Ahora y aquí, en los comienzos del siglo XXI, no se trata ya sólo de maltratos físicos, que continuan existiendo en todas las clases sociales, aunque estén particularmente presentes en los sectores con pocos estudios y escasos ingresos económicos, o entre la población emigrante. Se trata además de una violencia entendida, tal como señala el Artículo 1 de la Declaración sobre la Eliminación de la Violencia contra la Mujer, como "todo acto de violencia que tenga o pueda tener como resultado un daño o sufrimiento físico, sexual o psicológico para las mujeres, inclusive las amenazas de tales actos, la coacción o la privación arbitraria de la libertad". Por tanto, se trata igualmente de la violencia psicológica, menos tangible y más sutil, consistente en actos o conductas tendentes a la desvalorización, humillación o descalificación, exigencias de sometimiento y de obediencias, agresiones verbales o, también, chantaje emocional.
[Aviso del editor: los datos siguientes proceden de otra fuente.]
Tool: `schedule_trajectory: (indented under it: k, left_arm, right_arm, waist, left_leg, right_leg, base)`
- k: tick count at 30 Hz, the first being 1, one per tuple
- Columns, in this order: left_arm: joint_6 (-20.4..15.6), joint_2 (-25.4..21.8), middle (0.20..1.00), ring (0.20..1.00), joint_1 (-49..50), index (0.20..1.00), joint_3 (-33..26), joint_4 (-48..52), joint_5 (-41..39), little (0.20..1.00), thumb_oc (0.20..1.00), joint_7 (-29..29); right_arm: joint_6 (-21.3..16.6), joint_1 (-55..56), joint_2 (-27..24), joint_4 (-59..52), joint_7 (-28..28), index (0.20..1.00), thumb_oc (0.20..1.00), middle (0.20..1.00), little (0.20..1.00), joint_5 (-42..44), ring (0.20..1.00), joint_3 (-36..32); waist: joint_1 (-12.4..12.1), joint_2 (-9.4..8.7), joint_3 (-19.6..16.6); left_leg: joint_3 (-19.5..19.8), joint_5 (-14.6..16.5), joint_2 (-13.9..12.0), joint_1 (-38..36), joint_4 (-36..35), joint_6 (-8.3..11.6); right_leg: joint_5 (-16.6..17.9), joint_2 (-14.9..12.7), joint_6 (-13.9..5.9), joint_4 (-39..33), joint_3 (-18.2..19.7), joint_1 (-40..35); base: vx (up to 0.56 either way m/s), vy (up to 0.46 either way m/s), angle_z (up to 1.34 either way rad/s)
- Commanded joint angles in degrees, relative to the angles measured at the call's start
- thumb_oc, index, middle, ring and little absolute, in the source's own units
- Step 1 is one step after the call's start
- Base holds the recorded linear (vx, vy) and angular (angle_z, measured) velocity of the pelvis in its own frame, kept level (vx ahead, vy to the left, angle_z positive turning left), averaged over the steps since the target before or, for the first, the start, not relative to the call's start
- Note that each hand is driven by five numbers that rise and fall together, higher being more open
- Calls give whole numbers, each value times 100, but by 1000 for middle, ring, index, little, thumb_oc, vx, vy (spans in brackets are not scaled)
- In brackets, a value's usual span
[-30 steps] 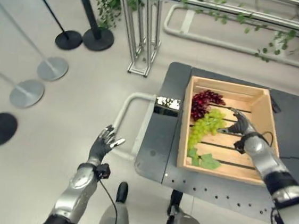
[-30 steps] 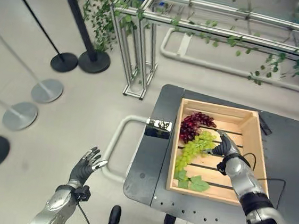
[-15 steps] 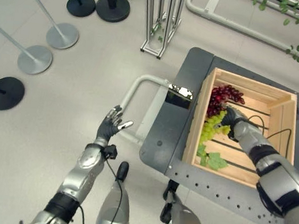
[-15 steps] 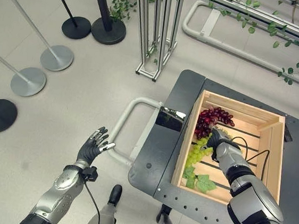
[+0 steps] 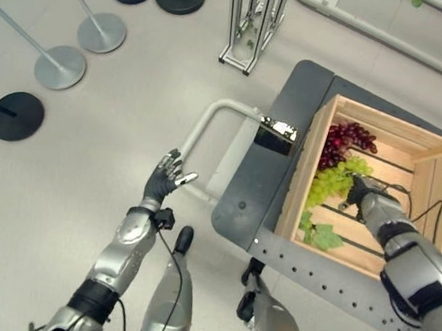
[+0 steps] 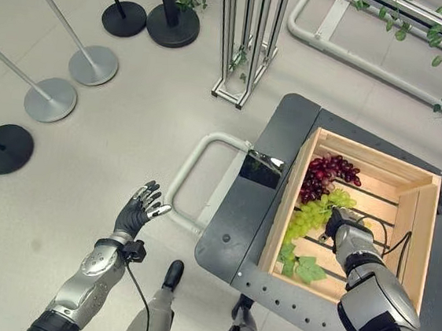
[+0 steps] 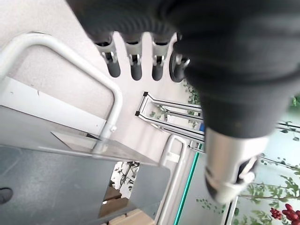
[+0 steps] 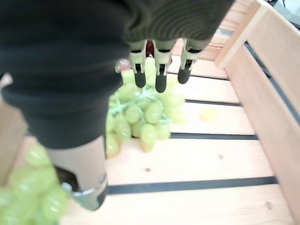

Es decir, de todos aquellos actos que, mantenidos desde una cultura sexista y patriarcal, no respeten la voluntad, la individualidad y la libertad personal.
Y desde estas perspectivas, por supuesto que "lo personal es político", y debe serlo para el Estado, en el sentido de que los poderes públicos y los responsables políticos tienen que proponer, desarrollar y ejecutar medidas de todo tipo, legales, asistenciales, policiales, educativas, informativas, a corto y a largo plazo, etc... Y no sólo de "imagen", cuando en muchas ocasiones, faltan recursos económicos para elementos infraestructurales básicos. Porque de lo contrario, puede seguir ocurriendo, como ocurre ahora y aquí, a nuestro lado, el que mujeres sin recursos de ningún tipo sigan siendo, en algún caso, disuadidas "de facto" de presentar denuncias, por las mismas personas que debían informarlas, protegerlas y darles soluciones, diciéndoles que no es tan fácil como se hace ver en los medios de comunicación. Si no se consigue dar soluciones inmediatas desde la administración pública para problemas absolutamente urgentes e inaplazables, puede que se esté actuando de alguna manera, en esta cuestión tan prioritaria, como en aquella anécdota del político brasileño que ante la demanda que le planteaba una mujer pobre y analfabeta, le contestó que le enviase un fax explicando el tema. La violencia a la "salsa patriarcal" difícilmente puede explicarse en un fax.
Ana Aguado es profesora de Historia Contemporánea en la Universitat de València.